BEAUTIFUL DARK TWISTED FANTASY.
Kanye West is jackassing like a motherfucker -- telling the world 400 years of black slavery was a choice, then issuing the inevitable of course I didn't mean what I clearly said, how could you think that response.
As a self-promotional strategy it makes sense: West has clearly analyzed the Trump phenomenon and deduced that many Americans wish to identify with winners no matter what -- that's how they got in the habit of denying their own economic problems until it's too late. So West is looking to flatter the guys who like to think that if the slavers had come for them, they'd be too smart and strong to be taken. Just like Kanye!
Attempting to find profit for his cause from this sad case is pint-sized pundit Ben Shapiro but, in order to make it work for his readers, even the least aware of whom will have noticed by now that West is nuts, he has to assure them that he, too, finds his subject a buffoon; and, for more than one reason, this is surely the most convincing part of his essay:
It's easy to dismiss him because he's nutty. This is a fellow who tweets about antique fish tanks and fur pillows. This is the guy who calls himself Yeezus (after Jesus) and suggested that then-President George W. Bush didn't care about black people in the aftermath of Hurricane Katrina. He isn't exactly known for his bouts of emotional stability.
And in our celebrity-driven culture, we shouldn't pay too much attention to those who haven't spent a lot of time studying policy. That's how we end up with celebrity politicians, emotion-driven policy and reality television substituting for news.
So, um, what exactly are we doing here?
With that said, Kanye West did something deeply important over the last two weeks: He opened up the debate.
Debate? Apart from the voluntary nature of the Middle Passage, I don't recall any political issues coming up at all.
Stung by the gratuitous censorship of the left, West began tweeting that Americans ought to think for themselves.
Ah, that's the propositon being debated: Can we sell our Liberals are the Real Fascists bullshit to black people?
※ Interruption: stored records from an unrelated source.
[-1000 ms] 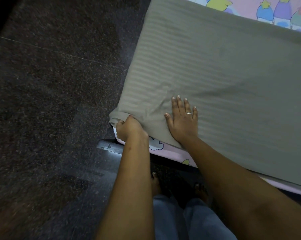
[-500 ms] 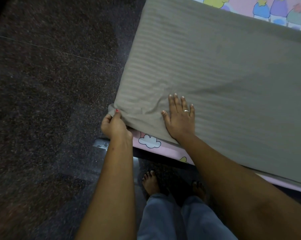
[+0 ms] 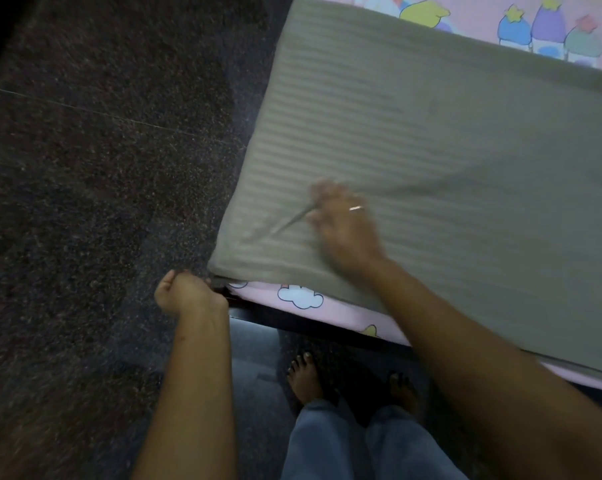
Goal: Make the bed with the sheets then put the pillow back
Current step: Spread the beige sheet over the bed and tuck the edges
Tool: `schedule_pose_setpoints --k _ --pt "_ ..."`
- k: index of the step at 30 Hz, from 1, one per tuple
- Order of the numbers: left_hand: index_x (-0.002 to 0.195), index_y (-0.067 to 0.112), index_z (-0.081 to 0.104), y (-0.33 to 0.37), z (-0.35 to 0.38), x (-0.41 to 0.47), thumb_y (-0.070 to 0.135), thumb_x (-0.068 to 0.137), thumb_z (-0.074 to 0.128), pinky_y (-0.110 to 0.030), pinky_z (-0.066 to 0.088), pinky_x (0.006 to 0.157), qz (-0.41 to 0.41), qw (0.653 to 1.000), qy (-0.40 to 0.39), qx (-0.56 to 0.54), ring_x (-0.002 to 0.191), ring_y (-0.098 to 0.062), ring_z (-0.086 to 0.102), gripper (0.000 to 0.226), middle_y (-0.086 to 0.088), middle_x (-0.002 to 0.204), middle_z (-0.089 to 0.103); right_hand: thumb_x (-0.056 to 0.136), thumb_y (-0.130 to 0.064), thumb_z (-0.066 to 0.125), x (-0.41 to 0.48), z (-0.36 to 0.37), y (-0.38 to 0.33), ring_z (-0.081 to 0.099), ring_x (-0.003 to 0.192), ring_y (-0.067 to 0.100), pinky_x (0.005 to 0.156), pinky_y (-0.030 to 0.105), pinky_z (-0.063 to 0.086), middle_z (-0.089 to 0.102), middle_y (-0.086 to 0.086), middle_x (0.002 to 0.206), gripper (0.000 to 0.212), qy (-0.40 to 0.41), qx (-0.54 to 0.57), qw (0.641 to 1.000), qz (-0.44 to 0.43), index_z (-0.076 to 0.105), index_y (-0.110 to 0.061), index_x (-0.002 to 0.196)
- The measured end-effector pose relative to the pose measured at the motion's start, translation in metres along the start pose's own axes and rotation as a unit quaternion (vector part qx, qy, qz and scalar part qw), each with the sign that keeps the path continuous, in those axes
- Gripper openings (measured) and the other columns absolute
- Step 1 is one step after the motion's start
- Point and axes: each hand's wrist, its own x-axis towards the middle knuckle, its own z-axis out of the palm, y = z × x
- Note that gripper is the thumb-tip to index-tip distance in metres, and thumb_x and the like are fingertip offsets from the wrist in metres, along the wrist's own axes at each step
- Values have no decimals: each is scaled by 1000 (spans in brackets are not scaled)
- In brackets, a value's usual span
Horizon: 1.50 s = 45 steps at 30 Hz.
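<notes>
Since half a second ago my left hand (image 3: 188,294) has dropped beside the corner, and my right hand (image 3: 344,226) has moved further onto the fabric. I count two hands, one grey striped sheet (image 3: 465,188) and one pink cartoon sheet (image 3: 303,297) beneath it on the bed (image 3: 275,315). The right hand is blurred, its fingers loosely flat on the grey striped sheet. The left fingers curl at its corner, and I cannot tell if they grip it. Its long axis runs left to right and is cut off at the right edge.

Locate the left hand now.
Head view, lower left of centre: the left hand grips the near corner of the grey sheet, left of the right hand.
</notes>
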Motion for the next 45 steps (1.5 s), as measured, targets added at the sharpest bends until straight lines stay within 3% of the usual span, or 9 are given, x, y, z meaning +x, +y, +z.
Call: schedule_pose_setpoints --k 5,9,15,18,21,26,32,41,45 --pt "88 22 50 13 7 0 -3 88 46 -26 41 58 133 983 -59 107 70 -15 50 25 -1 89 54 98 -50 32 2 -22 81 12 146 32 117 51 11 15 13 159 68 64 -115 924 360 16 -11 152" --pt "80 27 50 4 27 -15 -2 88 50 -35 40 74 152 961 -152 172 85 -22 50 30 -6 91 57 91 -55 31 24 33 -1 19 144 33 116 51 14 24 11 156 73 47 -120 960 249 24 -13 150" --pt "82 26 51 8 67 -37 -8 87 48 -23 45 71 229 929 -230 179 77 -11 54 35 4 84 56 97 -37 38 47 51 -96 16 146 18 117 45 11 27 -4 156 55 -146 -132 964 -181 26 -23 149" --pt "82 28 50 14 83 -42 -7 86 49 -26 43 76 282 907 -234 207 80 -13 50 35 7 81 52 92 -38 47 50 19 -36 34 138 26 112 43 24 42 5 148 55 -56 -41 989 -133 42 -16 142" --pt "82 29 51 4 101 -53 -3 86 51 -29 42 75 291 880 -265 267 80 -15 51 32 6 83 53 87 -36 47 36 -36 77 46 128 36 107 40 31 50 17 139 59 100 -84 984 119 47 -5 137" --pt "111 13 59 -19 128 -85 4 86 59 -30 39 95 391 714 -358 457 108 -24 50 27 -10 120 55 98 -48 31 -25 -100 202 15 145 33 116 52 15 18 16 157 68 102 -114 866 477 16 -9 151" --pt "145 27 32 -37 161 -85 25 96 46 -45 20 112 504 440 -412 619 144 -23 14 51 -2 155 22 89 -57 33 49 -33 129 37 135 39 108 56 28 41 12 148 66 132 -145 906 374 42 -19 143" --pt "149 27 27 24 220 -13 38 100 35 -51 14 114 478 408 -381 678 146 -24 6 50 -2 160 11 89 -39 51 133 23 -27 28 142 23 117 45 16 36 8 152 63 -32 -60 998 14 37 -13 145" --pt "149 25 26 72 244 3 39 98 41 -49 20 114 493 360 -415 674 146 -27 9 55 -5 159 14 89 -44 38 125 -28 52 41 134 34 113 36 23 46 18 143 64 156 -24 957 243 47 -4 138"
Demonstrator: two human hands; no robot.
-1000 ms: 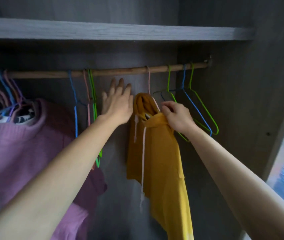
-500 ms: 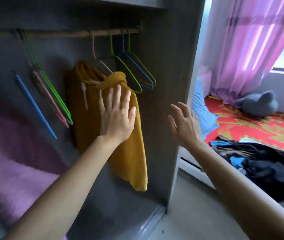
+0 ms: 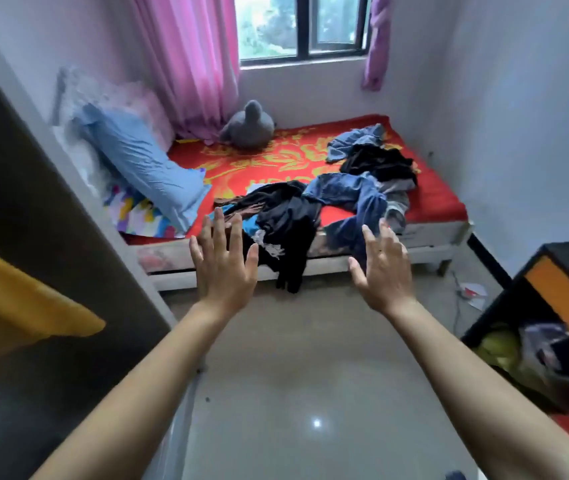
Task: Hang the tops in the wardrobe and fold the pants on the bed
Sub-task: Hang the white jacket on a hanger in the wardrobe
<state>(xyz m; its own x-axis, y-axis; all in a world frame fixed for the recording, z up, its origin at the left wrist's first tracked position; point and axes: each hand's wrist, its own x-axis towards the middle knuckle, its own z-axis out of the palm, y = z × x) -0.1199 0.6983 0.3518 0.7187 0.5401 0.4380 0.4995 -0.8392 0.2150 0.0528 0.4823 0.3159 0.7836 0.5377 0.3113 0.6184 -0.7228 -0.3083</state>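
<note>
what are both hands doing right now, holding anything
Left hand: open, fingers spread, holding nothing.
Right hand: open, fingers spread, holding nothing.

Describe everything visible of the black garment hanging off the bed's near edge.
The black garment is crumpled, soft dark cloth with a whitish print near its lower left. It lies on the red-covered bed, its lower part hanging over the near edge toward the floor. Blue jeans lie against its right side. Neither the left hand nor the right hand holds it.
</note>
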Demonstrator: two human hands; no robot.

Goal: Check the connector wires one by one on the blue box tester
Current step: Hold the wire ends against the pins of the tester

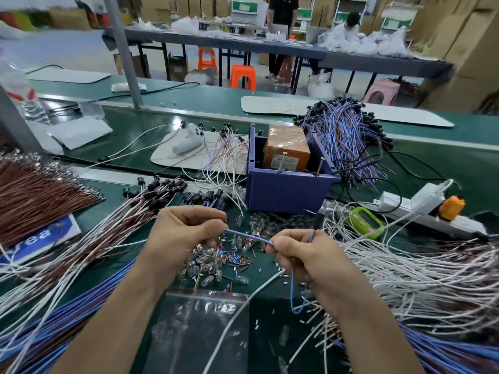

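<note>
Factory assembly floor: green workbenches, wire bundles, stacked cardboard cartons.

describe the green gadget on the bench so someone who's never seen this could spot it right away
Start at the blue box tester in the middle of the green bench. Look to its lower right, just in front of the white power strip. The green gadget lies there among white wires, the only lime-green thing, with pink buttons.
</note>
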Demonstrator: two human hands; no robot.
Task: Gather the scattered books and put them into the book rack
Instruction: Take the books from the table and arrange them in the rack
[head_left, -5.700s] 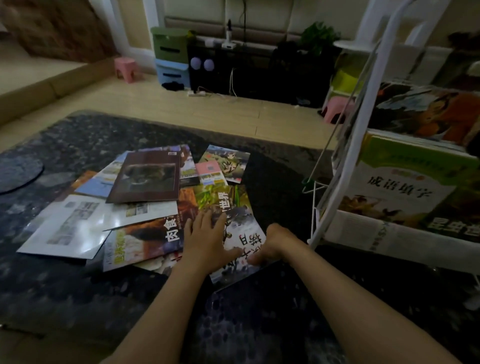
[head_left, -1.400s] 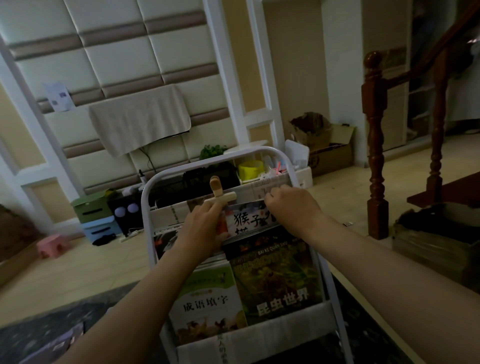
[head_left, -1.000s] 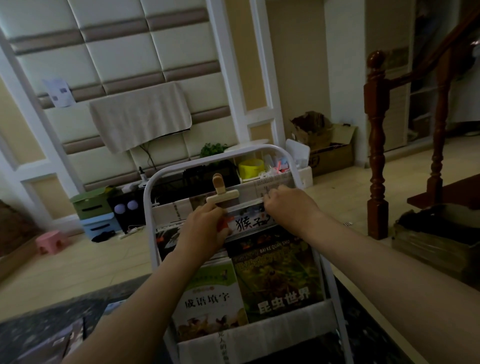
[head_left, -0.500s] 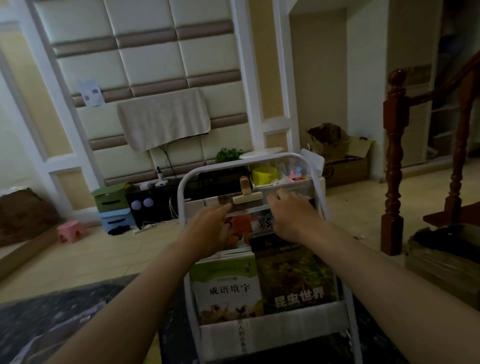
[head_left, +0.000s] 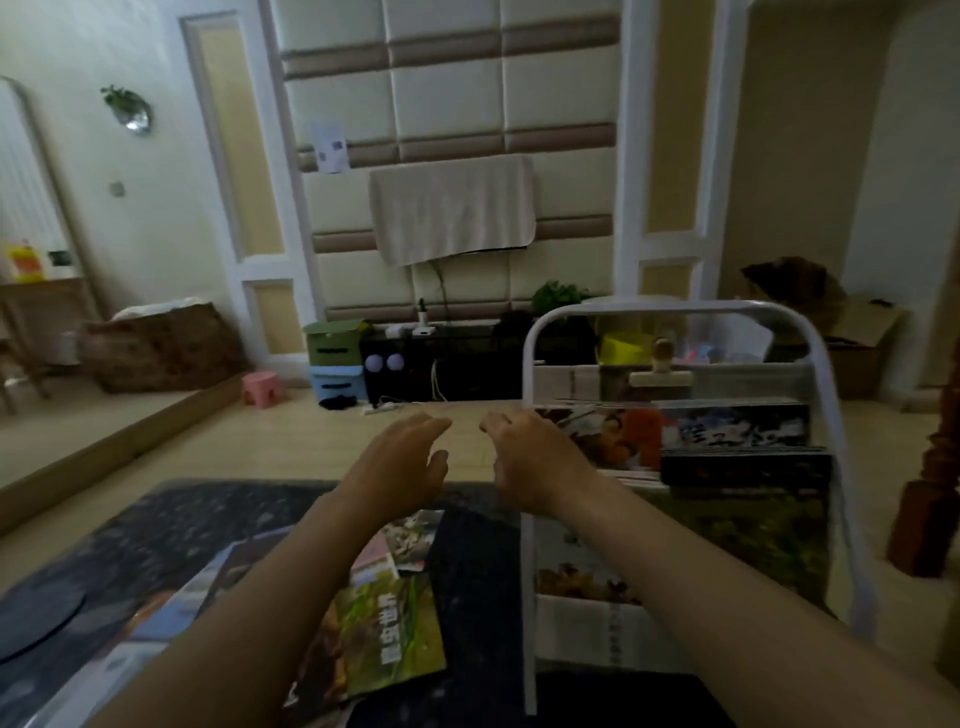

By "thinking for themselves" Shapiro means rejection of "those on the left who suggest that politics must innately follow immutable biological characteristics (i.e. black people have to be Democrats)," and... well, not much else, really:
It may just be that West, like a lot of Americans tired of being told what to think by their industry and racialists on all sides, is getting tired of being told what to do.
So: Having told us that West is a crackpot, Shapiro now tells us we should emulate his bravery. Don't let the Democrats tell you what to do! You want to play on the train tracks, or with downed power lines? Follow your bliss! BTW the Dragon Energy hats cost 49 dollars.
They're desperate to make something of it. National Review evens runs a pic of West over a Jonah Goldberg column and titles it "Vanity Fair’s Hilariously Bad Account of the ‘Red-Pilling’ of Kanye West" -- notwithstanding that West is only a minor part of Goldberg's essay (the major part is about how National Review is, too, relevant, despite the fact that conservatives are abandoning stodgy old Tory destinations like theirs for less carefully disguised wingnut garbage pits). But it's a fool's errand. Like any celebrity endorsement, it might draw a few new troops. But wait'll West finds out the Republicans won't indulge his stated goal of running for President — you’ll see the other side of the mood swing then. For, as good a fit for the Trump template of know-nothing belligerence as West may be, he's missing a credential: for the conservative base, some folks are fit for quarterbacks, and some only for mascots.